O nome da coluna já dá uma boa dica sobre o que vamos falar por aqui. As potencialidades das quebradas são infinitas e a soma da união, da solidariedade, da dedicação e do comprometimento trazem frutos maravilhosos para todos. Da autoestima até a emancipação econômica.

Foto: DiCampana Foto Coletivo
É com muito orgulho e ciência da responsabilidade que escrevo este meu primeiro texto para o DoLadoDeCá nesta coluna Progresso Compartilhado. Agradeço muito a atenção de vocês todos nessa jornada.
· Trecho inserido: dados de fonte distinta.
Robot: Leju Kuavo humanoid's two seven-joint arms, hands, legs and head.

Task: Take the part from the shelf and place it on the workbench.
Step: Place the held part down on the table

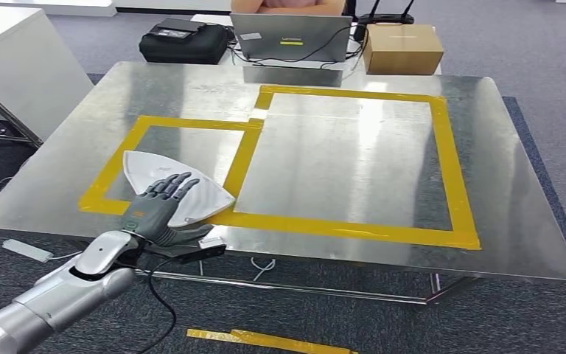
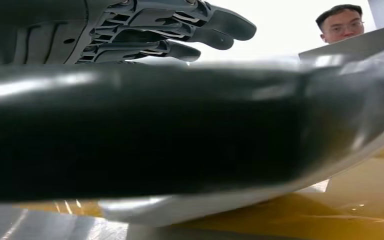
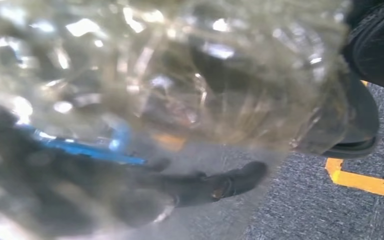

O nome da coluna já dá uma boa dica sobre o que vamos falar por aqui. As potencialidades das quebradas são infinitas e a soma da união, da solidariedade, da dedicação e do comprometimento trazem frutos maravilhosos para todos. Da autoestima até a emancipação econômica. É assim que fluía o pensamento da jornalista, produtora, agitadora e ativista Tatiana Ivanovici, que é uma grande inspiração para esse furacão de conscientização periférico que já está acontecendo e vai crescer ainda mais.

O empoderamento já é uma realidade mesmo em um cenário árdua de movimentos repressores contrários e atrasados. As nossas vidas, ideias, potencialidades, sonhos e realizações valem muito. Elas ganham muito mais força quando são compartilhadas com foco no progresso. No autocuidado e no cuidado com o outro.
 
O título "E aí o que você vai fazer?" é uma pergunta instigante. Eu acredito que os questionamentos ajudam muito a ter ideias e desenvolver estratégias. As grandes invenções da humanidade partiram de questionamentos sobre como superar adversidades.
É bem bacana parar um pouco a rotina mecanizada do dia e pensar os problemas pela janela do progresso compartilhado.
Por outro lado, o título "E aí o que você vai fazer?" também pode ser interpretado como um prenúncio de convite para fazer parte de algo novo. Um projeto de progresso compartilhado. Olha que legal.
 
Também vou usar esse espaço aqui da coluna para falar do que tá rolando por aí. Começo contando sobre dois projetos meus que são desafios novos nessa minha carreira de 20 anos de jornalismo, completados agora em 2019. O  primeiro é o livro que estou escrevendo que vai se chamar "Crônicas do Capão", com texto que reúnem um pouco da memória afetiva da minha infância e começo da adolescência no Capão Redondo, zona Sul de São Paulo, no começo dos anos 80. A outra é uma peça de teatro que estou escrevendo sobre um psicólogo negro que vai trabalhar em um país estrangeiro, onde tem uma ditadura muito repressora, e ele tem que tratar um oficial militar que é o chefe de um centro de tortura. É um texto que fala sobre caráter e política.  O nome da peça é "Psique Noir" e o personagem principal é inspirado e dedicado ao ator e ativista Sidney Santiago.